WORK REQUIRED
From the listing below, extract every line in which the word "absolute" appears.

DATASET EXCERPT
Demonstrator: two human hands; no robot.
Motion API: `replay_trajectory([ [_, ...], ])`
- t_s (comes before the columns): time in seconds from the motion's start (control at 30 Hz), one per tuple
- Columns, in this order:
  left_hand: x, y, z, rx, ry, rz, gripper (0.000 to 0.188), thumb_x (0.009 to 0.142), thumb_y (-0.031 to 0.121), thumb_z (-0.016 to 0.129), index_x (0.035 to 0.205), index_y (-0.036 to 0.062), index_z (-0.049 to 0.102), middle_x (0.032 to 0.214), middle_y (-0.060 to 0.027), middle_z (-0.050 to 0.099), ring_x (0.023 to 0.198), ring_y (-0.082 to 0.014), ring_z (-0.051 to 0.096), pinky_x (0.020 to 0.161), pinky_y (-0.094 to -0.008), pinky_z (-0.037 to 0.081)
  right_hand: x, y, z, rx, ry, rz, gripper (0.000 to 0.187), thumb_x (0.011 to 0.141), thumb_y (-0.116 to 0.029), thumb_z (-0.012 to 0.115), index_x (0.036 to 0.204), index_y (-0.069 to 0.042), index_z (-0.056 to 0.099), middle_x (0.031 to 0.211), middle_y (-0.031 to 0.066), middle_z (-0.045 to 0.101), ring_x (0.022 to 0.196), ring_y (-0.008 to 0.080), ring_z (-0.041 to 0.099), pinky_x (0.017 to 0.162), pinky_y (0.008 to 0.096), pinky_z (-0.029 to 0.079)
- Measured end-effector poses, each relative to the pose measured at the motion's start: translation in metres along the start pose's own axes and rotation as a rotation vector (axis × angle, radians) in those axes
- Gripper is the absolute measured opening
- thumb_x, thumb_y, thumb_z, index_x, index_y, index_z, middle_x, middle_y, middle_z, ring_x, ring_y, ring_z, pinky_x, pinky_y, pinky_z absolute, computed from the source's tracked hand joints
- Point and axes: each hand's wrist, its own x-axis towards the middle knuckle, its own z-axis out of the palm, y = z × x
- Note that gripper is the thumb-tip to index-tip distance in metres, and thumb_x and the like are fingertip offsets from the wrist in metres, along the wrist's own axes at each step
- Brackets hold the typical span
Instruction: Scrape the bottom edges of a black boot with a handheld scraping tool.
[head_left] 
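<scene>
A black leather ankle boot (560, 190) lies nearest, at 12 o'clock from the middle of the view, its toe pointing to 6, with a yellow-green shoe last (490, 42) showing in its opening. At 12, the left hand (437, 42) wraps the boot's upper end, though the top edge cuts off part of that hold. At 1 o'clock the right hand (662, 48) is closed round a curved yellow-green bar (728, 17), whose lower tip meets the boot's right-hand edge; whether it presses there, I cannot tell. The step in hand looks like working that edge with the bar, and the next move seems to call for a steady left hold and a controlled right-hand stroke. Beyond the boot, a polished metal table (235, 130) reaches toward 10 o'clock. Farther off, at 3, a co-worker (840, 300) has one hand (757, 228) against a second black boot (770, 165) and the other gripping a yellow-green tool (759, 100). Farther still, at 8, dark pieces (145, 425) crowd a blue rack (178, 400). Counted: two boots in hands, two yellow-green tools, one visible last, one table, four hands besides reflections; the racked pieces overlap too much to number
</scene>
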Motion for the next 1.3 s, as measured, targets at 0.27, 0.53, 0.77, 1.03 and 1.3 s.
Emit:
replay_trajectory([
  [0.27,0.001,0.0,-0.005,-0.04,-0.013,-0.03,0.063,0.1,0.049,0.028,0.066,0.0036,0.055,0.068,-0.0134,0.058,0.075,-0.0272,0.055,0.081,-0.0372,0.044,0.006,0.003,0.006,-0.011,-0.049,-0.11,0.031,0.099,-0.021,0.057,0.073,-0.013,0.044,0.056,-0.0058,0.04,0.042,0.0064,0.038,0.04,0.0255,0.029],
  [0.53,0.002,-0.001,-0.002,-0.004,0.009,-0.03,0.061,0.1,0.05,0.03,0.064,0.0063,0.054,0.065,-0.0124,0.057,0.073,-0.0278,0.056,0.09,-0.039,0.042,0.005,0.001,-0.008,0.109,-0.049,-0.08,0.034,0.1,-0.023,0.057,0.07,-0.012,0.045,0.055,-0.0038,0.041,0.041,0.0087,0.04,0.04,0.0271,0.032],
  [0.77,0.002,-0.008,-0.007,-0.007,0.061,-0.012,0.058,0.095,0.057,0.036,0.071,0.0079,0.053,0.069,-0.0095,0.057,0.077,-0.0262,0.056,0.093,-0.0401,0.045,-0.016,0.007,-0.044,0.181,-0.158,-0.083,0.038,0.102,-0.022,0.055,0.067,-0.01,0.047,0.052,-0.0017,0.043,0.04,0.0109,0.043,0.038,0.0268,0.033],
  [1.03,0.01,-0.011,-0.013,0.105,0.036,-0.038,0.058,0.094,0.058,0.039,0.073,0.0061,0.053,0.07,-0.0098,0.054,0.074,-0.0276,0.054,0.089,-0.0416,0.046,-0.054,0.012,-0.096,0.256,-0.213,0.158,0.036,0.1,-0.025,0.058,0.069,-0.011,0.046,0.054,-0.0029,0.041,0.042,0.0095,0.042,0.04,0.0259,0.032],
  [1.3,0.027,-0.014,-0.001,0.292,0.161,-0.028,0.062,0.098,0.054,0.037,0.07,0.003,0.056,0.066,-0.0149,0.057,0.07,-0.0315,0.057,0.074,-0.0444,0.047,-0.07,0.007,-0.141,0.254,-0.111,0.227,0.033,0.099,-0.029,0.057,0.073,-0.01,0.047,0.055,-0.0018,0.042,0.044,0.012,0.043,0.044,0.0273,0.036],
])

THE COMPLETED TASK
- Gripper is the absolute measured opening
- thumb_x, thumb_y, thumb_z, index_x, index_y, index_z, middle_x, middle_y, middle_z, ring_x, ring_y, ring_z, pinky_x, pinky_y, pinky_z absolute, computed from the source's tracked hand joints

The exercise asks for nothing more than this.